Of 87 men 18 to 29 years old enrolled in the study through October, 16.1 percent were infected with the AIDS virus vs. a 38.6 percent rate among those aged 30 and older.
Darrow presented his research at the annual meeting of the American Public Health Association in New York Wednesday.
"The problem in South Beach is just as bad as it is in the well-noted areas surrounding the Castro District of San Francisco," Darrow said, referring to a section of the California city with a large gay population.
But, he said in a telephone interview, the patterns of infection and high-risk activity in South Beach -- a popular vacation spot gay men call "Fantasy Island" -- were sharply different than in other sections of the country.
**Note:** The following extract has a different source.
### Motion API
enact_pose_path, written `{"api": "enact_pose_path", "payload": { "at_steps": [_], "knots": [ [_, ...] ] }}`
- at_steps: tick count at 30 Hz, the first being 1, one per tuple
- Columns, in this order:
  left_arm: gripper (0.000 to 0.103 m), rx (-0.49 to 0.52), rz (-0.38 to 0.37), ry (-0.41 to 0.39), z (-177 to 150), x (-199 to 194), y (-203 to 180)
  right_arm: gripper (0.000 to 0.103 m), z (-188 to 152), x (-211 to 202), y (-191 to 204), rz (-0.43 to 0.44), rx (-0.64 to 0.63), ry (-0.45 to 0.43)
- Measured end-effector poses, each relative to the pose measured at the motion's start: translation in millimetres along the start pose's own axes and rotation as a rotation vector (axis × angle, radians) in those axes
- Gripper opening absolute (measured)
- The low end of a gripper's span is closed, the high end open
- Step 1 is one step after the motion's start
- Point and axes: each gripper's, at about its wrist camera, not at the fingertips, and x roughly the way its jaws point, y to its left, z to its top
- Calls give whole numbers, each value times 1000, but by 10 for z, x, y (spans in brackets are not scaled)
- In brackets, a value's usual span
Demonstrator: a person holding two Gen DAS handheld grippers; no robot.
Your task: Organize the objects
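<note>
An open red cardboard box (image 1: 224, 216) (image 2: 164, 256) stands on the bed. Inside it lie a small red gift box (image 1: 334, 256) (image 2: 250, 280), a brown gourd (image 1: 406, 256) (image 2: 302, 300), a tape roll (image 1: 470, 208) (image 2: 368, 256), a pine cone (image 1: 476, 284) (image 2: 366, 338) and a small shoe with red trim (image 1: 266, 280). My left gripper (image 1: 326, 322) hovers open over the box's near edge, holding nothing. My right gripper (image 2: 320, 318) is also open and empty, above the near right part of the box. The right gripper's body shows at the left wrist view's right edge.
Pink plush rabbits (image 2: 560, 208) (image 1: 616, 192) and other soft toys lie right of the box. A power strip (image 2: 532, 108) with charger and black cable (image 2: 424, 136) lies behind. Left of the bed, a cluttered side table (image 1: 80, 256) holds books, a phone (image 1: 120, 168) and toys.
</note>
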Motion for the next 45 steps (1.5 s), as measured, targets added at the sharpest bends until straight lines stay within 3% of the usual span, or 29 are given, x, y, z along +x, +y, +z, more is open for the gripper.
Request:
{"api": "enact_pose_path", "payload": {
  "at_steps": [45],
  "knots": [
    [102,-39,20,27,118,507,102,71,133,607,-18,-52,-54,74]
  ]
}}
Elsewhere, studies have consistently shown that young gay and bisexual men are at greater risk of HIV infection than older men, who have seen many friends and lovers die of AIDS.
But in South Beach, not only were more older men infected, but more older men than young men said they recently had engaged in high-risk sexual practices.
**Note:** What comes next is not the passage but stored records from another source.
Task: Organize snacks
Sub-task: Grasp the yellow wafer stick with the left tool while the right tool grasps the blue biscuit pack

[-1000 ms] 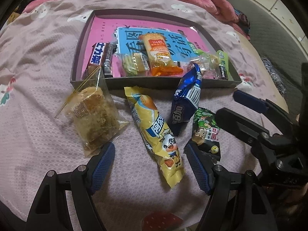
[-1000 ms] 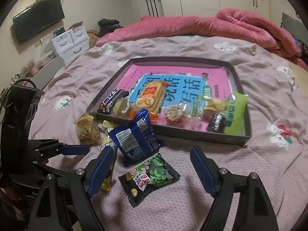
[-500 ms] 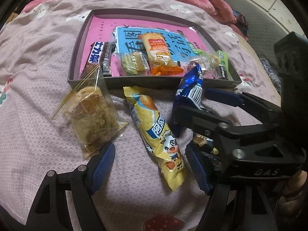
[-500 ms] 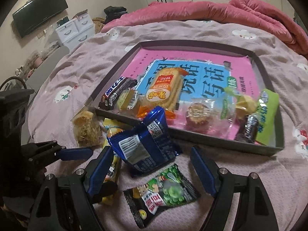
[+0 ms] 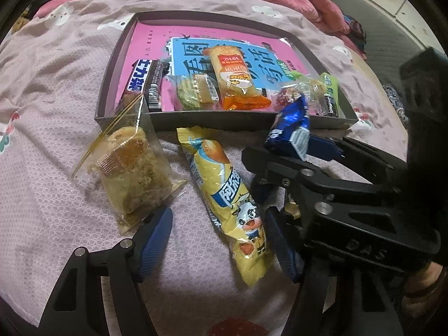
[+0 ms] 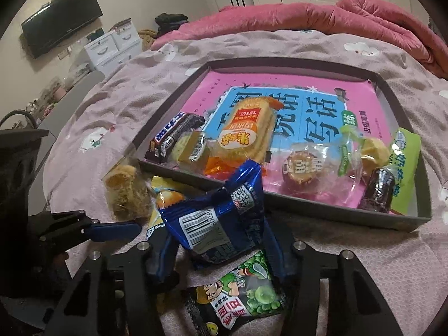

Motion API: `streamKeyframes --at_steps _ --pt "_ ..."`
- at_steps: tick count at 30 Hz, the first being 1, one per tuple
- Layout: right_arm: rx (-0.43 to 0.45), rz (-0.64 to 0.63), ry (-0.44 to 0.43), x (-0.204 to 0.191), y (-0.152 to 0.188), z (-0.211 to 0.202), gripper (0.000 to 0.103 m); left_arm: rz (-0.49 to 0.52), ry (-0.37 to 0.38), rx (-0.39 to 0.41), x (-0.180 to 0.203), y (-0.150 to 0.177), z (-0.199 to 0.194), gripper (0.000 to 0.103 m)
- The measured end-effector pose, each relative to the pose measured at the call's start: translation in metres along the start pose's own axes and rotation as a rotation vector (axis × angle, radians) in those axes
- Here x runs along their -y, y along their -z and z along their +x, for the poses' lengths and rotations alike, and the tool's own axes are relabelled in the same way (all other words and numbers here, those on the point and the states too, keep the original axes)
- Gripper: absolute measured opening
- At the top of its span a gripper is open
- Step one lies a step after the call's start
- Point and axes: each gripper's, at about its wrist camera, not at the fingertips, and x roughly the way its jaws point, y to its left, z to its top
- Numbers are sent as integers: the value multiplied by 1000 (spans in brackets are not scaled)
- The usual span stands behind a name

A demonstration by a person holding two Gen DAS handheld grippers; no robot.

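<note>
My right gripper (image 6: 221, 252) is shut on a blue snack packet (image 6: 218, 218), also seen in the left wrist view (image 5: 291, 128), just in front of the dark tray (image 6: 280, 196). A green pea packet (image 6: 238, 299) lies under it. My left gripper (image 5: 218, 235) is open over a long yellow snack bag (image 5: 229, 196); a clear bag with a floss cake (image 5: 131, 165) lies by its left finger. The tray holds several snacks on a pink and blue book: a chocolate bar (image 5: 145, 84), an orange cracker pack (image 5: 235, 81), small wrapped cakes (image 6: 305, 165).
Everything lies on a lilac bedspread (image 5: 42, 112). A pink quilt (image 6: 308, 19) is bunched behind the tray. A TV (image 6: 61, 22) and white drawers (image 6: 112, 44) stand at the far left wall. My right gripper's body (image 5: 350, 210) crosses the left wrist view on the right.
My right gripper has moved forward and left to the blue packet and closed its fingers on it. My left gripper has stayed open over the yellow bag.
</note>
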Motion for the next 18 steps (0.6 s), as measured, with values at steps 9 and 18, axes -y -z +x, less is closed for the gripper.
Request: streamKeyframes --at_steps 9,18 --pt "104 60 -22 9 2 -40 53 0 4 -3 4 -4 2 28" --pt "173 107 -18 17 -1 -68 53 7 17 14 2 -3 -11 19"
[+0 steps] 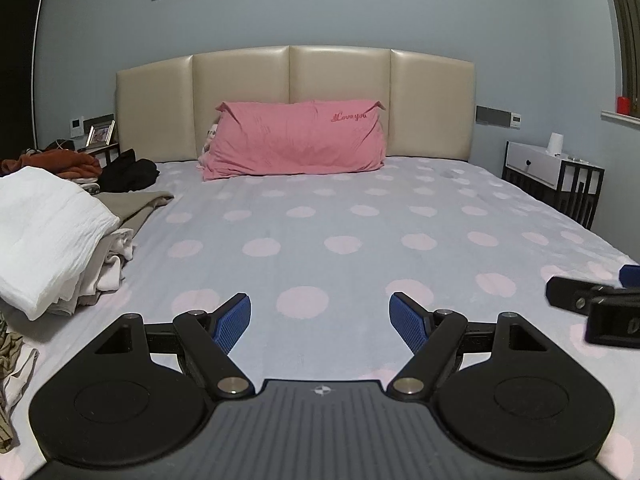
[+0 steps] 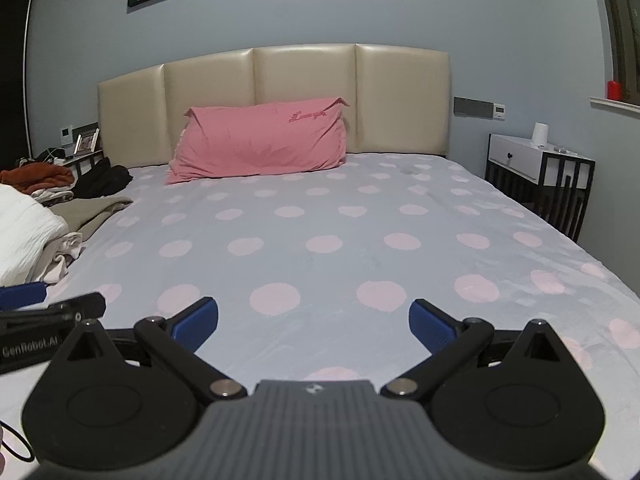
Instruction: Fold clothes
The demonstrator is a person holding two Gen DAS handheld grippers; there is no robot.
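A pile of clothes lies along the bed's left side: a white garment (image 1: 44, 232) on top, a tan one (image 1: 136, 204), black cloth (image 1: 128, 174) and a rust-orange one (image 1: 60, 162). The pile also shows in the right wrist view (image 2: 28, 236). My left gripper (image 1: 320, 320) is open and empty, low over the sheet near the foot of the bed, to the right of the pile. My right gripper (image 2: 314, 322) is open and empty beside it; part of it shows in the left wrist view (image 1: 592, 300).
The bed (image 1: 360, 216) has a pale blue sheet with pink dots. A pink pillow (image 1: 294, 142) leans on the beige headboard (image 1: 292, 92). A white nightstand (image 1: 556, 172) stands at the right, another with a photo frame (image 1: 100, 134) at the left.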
"It's a very transient population ... People come and they get caught up in the holiday mood," Darrow said.
In South Beach, 72.4 percent of men aged 18 to 29 and 78.6 percent of men aged 30 and older said they had engaged in unprotected anal intercourse in the last year. In contrast, figures for gay and bisexual men interviewed in a 1994 San Francisco study were 43.6 percent and 18.0 percent, respectively.
"Gay and bisexual men have gotten all the messages that we want them to get, but they still are engaging in high levels of risk," Darrow said.
He said positive news about new AIDS treatments could be contributing to the impression the disease is conquerable.
"Now maybe they are more optimistic, that some drug is going to come along, a magic bullet," Darrow said. "That worries us, because we think that it's inadvisable."